Updated June 04, 2024
A Maryland non-compete agreement gives the power to restrict a person’s ability to work in a specific field for a geographical area and duration. It is usually connected to an employment contract to limit competition after an employee is terminated. In Maryland, low-wage employees and certain specific employees are prohibited from entering a non-compete.
Laws
Legally Enforceable?
Yes, except for the following individuals:[1][2]
- employees making less than $22.50 per hour;
- employees in a position in which they:
- are required to be licensed under the Health Occupations Article;
- provide direct patient care; and
- earn equal to or less than $350,000 in total annual compensation; or
- employees licensed as a veterinary practitioners or veterinary technicians under Title 2, Subtitle 3 of the Agriculture Article.
Adequate Consideration
A non-compete is required to provide adequate consideration (such as being ancillary to an employment contract or the sale of a business) and reasonable to the extent that:[3][4]
- Employer protection.
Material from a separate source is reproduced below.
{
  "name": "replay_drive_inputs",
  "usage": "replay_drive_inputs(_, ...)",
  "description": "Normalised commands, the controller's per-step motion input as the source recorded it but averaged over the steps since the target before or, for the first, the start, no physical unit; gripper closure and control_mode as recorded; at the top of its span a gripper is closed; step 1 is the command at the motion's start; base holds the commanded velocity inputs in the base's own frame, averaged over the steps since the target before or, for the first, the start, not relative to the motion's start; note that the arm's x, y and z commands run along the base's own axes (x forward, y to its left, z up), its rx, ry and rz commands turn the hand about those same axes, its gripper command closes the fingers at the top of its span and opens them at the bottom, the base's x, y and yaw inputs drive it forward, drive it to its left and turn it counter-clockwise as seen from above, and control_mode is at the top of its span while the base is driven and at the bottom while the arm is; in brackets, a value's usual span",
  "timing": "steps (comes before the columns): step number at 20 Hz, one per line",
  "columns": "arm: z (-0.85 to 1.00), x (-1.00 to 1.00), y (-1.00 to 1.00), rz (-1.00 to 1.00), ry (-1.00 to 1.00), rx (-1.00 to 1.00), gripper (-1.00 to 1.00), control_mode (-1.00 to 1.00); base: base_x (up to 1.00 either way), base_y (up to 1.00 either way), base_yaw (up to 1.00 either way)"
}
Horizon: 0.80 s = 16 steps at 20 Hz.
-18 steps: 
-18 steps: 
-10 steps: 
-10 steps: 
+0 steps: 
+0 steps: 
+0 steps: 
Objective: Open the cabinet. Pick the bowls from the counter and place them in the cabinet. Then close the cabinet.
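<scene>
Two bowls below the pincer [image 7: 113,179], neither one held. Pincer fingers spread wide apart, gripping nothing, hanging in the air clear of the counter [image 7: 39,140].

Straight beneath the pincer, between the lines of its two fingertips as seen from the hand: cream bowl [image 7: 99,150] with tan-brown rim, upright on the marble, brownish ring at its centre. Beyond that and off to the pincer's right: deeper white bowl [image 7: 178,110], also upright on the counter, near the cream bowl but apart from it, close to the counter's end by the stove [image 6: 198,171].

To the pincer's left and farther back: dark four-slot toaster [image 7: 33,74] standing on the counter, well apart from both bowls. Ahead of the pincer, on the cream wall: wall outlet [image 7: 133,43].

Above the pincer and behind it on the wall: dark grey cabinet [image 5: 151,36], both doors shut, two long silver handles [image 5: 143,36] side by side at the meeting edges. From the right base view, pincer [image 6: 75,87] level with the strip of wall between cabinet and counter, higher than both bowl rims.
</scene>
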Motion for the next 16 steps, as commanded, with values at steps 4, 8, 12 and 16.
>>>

Protects the business of the employer;
- Undue hardship. It does not impose an undue hardship on the employee; and
- Public interest. It is not against the public interest.
Attorneys (prohibited)
A licensed attorney is prohibited from entering into a non-compete agreement that restricts their right to practice law.[5]
Continued Employment
Maryland courts have ruled that continued employment is deemed sufficient consideration for a non-compete.[6]
Maximum Term
A non-compete is considered reasonable for 3 years.[7]
Blue Penciling
A non-compete is allowed to be modified if a non-compete is overbroad and not deliberately unreasonable.[8]